Rédigé le 01/04/2007 - Lu 2687 fois
"Un peu lassées de cet environnement de gorges encaissées, nos yeux n’en sont que plus éblouis lorsque dans un évasement, Phuktal apparaît, baigné de lumière. Une enfilade de chortens blancs meringués ponctue notre progression jusqu’aux falaises modelées aux formes étranges où se niche le monastère. " - Récit d'un trekking hivernal au Zanskar au coeur de la chaîne himalayenne de l'Inde.

Un peu lassées de cet environnement de gorges encaissées, nos yeux n’en sont que plus éblouis lorsque dans un évasement, Phuktal apparaît, baigné de lumière. Une enfilade de chortens blancs meringués ponctue notre progression jusqu’aux falaises modelées aux formes étranges où se niche le monastère. Autour de la sombre cavité qui abrite la gompa s’agglutinent d’innombrables petites cellules de moines toutes blanches. De loin, cela ressemble a autant de petits sucres superposés les uns aux autres, agrippés comme ils peuvent au hasard des aspérités de la roche. Tout en haut, comme s’il puisait sa force de l’énergie du monastère, veille un vieux cèdre solitaire.

La verticalité du site se fait ressentir dans nos jambes. Des marches de géant, irrégulières et éreintantes sont le passage qu’il nous faut emprunter, où que nous allions.

Sur une vaste terrasse abritée du vent, assis en tailleur, côte à côte, une trentaine de moines prient, un bol en bois posé devant chacun d’entre eux. Nous arrivons à point. A peine le temps de sortir nos gamelles et les voilà remplies d’énormes louches de riz pâteux à la viande et aux abricots. La nourriture coule à flots. Au fin fond du Zanskar, cela nous surprend. D’où viennent ces énormes blocs de beurre que l’on manipule en cuisine ? ces prodigieuses quantités de riz baignées et tous les morceaux de fromages, de tsampa que les moines s’amusent à lancer aux corbeaux ?

La fête à laquelle nous allons assister nous le confirme, les Zanskarpas, sont religieux dans l’âme et, l’espoir de tout bouddhiste est d’atteindre l’éveil, de mettre fin à l’enchaînement des réincarnations.

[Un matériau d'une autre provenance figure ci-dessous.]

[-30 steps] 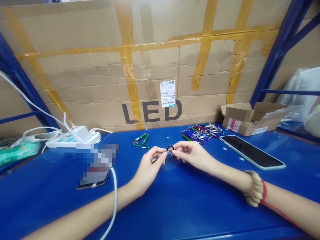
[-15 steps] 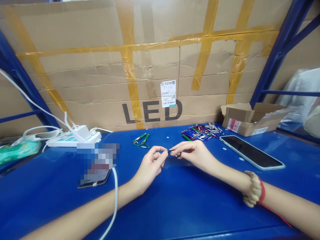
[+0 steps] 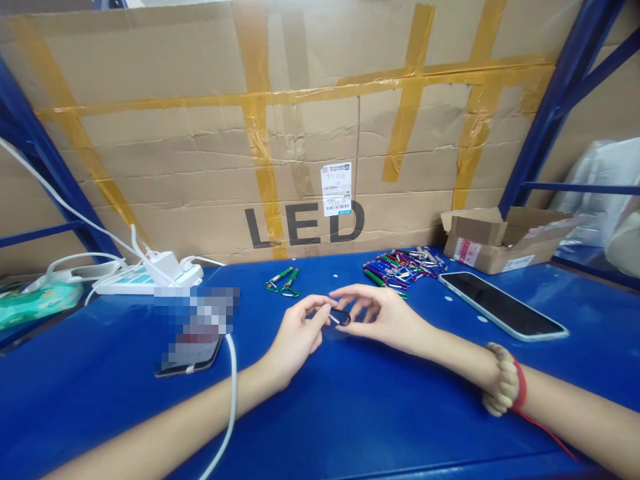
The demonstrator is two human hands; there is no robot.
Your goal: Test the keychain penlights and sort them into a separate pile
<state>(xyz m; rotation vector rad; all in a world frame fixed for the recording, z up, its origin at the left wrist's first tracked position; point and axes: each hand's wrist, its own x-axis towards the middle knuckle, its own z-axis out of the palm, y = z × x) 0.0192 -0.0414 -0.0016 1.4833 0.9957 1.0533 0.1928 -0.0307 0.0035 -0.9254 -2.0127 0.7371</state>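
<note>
Slightly left of centre over the table, my left hand [image 3: 303, 330] pinches a dark carabiner keychain [image 3: 341, 317] between thumb and fingers. Its clip loop points right, while the other end is hidden in the fingers. My right hand [image 3: 383, 313] curves around the loop from the right with fingers apart; its thumb is close below the loop, and whether it touches cannot be made out. Beyond my left hand lie two green carabiner keychains [image 3: 289, 285], side by side. Behind my right hand is a pile of similar carabiner keychains [image 3: 400, 268] in green, blue, purple, red and silver.
A phone in a pale case [image 3: 503, 307] lies at right, before an open cardboard box [image 3: 493, 243]. On the left are a power strip [image 3: 125, 283], a second phone [image 3: 193, 360] and a white cable [image 3: 231, 380] crossing my left forearm. A large cardboard carton [image 3: 210, 167] backs the blue table [image 3: 350, 413].
My right hand's fingers have spread from a pinch beside the left fingertips. The dark carabiner loop now shows between the hands. My left hand has hardly moved.
</note>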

Les moines qui vouent leur vie à la prière sont sur la bonne voie, et comme nous le dit Sonam, beau-frère de Dolma Lamo, si les villageois n’ont pas le temps de s’adonner à la prière toute la journée, ils délèguent les moines du monastère dont ils dépendent, notamment en leur apportant de quoi se nourrir. De ce fait, ils sont nombreux durant le Gustor, à faire des dons, en argent ou en nature.

Les pèlerins arrivent. Lourdement chargés, en file indienne, ils marchent parfois depuis plusieurs jours. Les moines les accueillent dans leur cellule, l’occasion de grandes retrouvailles. Le monastère se remplit, les toits sont envahis par des monceaux de bois, l’escalier principal est l’objet de cavalcades des plus jeunes. Chacun musarde, seul ou par petits groupes, les nouveaux arrivés serrant la main de ceux qu’ils connaissent.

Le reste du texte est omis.